En 1755, Casanova terminó prisionero en los infames Piombi, las celdas más duras de Venecia, tras ser acusado injustamente de brujería y sacrilegio. En realidad, la verdadera razón de su encarcelamiento era su vida disoluta como seductor y aventurero, que había atraído la ira de las autoridades. Pero mientras que el prisionero común habría estado destinado a una vida de sufrimiento, Casanova, gracias a su red de amigos influyentes, consiguió un trato privilegiado: una celda privada, comida deliciosa, libros, velas e incluso una excelente higiene personal.

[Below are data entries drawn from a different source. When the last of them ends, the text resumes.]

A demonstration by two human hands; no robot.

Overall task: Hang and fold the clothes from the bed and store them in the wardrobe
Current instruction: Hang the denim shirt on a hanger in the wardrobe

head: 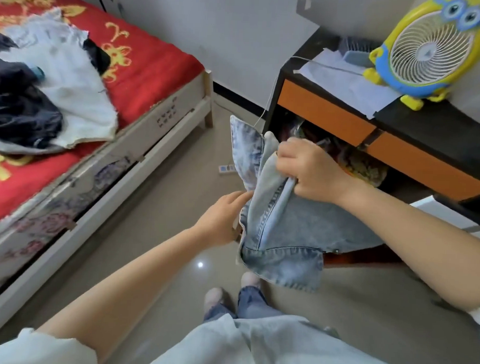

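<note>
The wooden-framed bed with the red and gold patterned cover (155, 78) runs off the left and top edges, so its full length is cut off. On it lies one heap of clothes: a white ragged-edged garment (73, 91) spread across the middle and a dark navy garment (21, 111) bunched at the left, partly out of frame; how many separate pieces the heap holds is hard to tell. The black surface with two orange drawer fronts (426, 125) stands at the right, its far end cut off. Beneath it a dim open space holds crumpled coloured things that cannot be made out. On top stand one yellow and blue cartoon-shaped fan (428, 46), some white sheets of paper (343, 82) and a small grey object half hidden behind the fan.

One pale blue denim garment with bleached patches and stitched seams (283, 237) hangs in the air between bed and surface, above the shiny beige floor (151, 206). It is folded over itself, so its type is uncertain. The right hand (310, 170) has a closed grip, fingers curled round the bunched upper edge. The left hand (221, 219) holds the garment's left side; its fingertips are hidden behind the cloth. One white power strip (227, 169) lies on the floor beyond.
</note>
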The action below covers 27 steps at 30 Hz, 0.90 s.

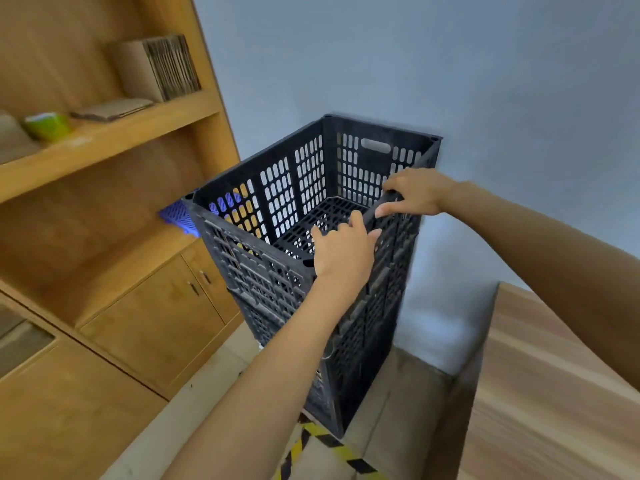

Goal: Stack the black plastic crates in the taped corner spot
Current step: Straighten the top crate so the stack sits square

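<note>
1. Crates [304,306] of black perforated plastic stand as a tall stack against the grey wall [450,81], rising from the floor beside the wooden shelving unit [114,140]. Lower tiers are visible down the stack's near side, though where one crate ends and the next begins is hard to count.
2. Top crate [294,188] sits open and empty at the head of the stack, its slotted walls and grid floor in plain sight. Its edges appear to line up with the crates beneath, so it looks seated or nearly so.
3. Wooden table [554,393] lies to the right of the stack, near but apart from it.
4. Yellow-and-black tape [329,445] marks the floor just in front of the stack's base, so the stack appears to stand in the taped corner spot.
5. Right hand [414,194] is curled over the top crate's right rim, fingers closed around the edge in a firm hold.
6. Left hand [343,252] rests at the top crate's near right corner, fingers bent over the rim; it seems to grip there, though the palm hides the contact.
7. Judged progress: most of the stacking looks done. What seems left is a last squaring of the top crate and letting go. Whether more crates wait elsewhere cannot be told, as none show outside the stack.
8. Blue plastic basket [180,216] peeks out on a shelf behind the stack's left side, and a green bowl [48,124] sits on the shelf above.
</note>
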### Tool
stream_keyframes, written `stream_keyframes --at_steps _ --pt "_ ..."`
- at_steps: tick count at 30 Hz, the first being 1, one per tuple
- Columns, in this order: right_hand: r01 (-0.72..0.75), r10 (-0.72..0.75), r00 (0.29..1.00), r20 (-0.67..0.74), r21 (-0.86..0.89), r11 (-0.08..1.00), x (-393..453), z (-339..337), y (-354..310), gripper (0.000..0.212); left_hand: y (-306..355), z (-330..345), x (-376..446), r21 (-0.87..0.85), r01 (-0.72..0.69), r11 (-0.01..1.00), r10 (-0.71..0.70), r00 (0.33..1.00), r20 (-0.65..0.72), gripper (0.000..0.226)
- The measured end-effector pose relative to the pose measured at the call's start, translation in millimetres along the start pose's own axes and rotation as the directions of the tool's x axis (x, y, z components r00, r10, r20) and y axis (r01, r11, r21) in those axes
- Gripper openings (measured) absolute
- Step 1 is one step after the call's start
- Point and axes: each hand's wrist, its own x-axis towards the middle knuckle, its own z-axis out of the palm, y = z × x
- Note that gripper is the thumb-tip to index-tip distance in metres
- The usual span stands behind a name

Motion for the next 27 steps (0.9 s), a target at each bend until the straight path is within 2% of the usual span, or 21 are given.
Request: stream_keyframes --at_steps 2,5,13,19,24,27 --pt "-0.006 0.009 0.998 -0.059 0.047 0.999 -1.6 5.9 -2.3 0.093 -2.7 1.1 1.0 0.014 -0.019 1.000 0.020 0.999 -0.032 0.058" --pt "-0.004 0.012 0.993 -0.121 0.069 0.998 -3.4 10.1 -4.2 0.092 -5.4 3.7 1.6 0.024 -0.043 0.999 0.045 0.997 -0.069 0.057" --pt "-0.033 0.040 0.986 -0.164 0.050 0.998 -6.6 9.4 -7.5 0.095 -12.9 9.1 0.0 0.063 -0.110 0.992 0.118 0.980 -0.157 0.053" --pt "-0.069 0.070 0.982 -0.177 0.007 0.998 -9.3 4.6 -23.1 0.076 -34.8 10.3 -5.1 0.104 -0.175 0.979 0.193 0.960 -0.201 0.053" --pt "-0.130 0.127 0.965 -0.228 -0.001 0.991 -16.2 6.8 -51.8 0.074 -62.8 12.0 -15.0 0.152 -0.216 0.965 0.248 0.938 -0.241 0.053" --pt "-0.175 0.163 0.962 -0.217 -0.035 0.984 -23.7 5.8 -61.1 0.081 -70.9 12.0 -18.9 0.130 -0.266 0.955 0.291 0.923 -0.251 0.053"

A pesar de las condiciones, Casanova decidió que era el momento de escapar y llevó a cabo una de las fugas más audaces de la historia. Con la ayuda de cómplices por dentro, un agujero en el techo y un camino a través de los tejados del Palacio Ducal, consiguió llegar a una ventana dejada abierta especialmente para él. Sin embargo, al entrar en el edificio, se encontró con que la puerta de salida estaba cerrada. Pero la astucia de Casanova no terminó ahí: vestido como un elegante caballero, engañó al guardia, convenciéndole de que era un visitante y no un fugitivo. Así, sin ser reconocido, continuó su fuga hasta llegar al continente, donde le esperaban caballos listos para llevarlo lejos de Venecia.
Un aspecto menos conocido de esta fuga legendaria es que Casanova nunca habría logrado escapar sin la complicidad de algunos guardianes, quienes no solo fueron pagados para ofrecerle un trato de lujo, sino también para organizar su fuga. De hecho, la prisión, temida por muchos, se convirtió en una oportunidad rentable para los guardianes: el trato favorable y la organización de la fuga estaban tan bien remunerados que algunos de ellos incluso nombraron sustitutos, trabajando por una comisión. Sin embargo, como suele ocurrir, la astucia de Casanova y sus aliados no permaneció oculta por mucho tiempo, atrayendo finalmente la atención de las autoridades.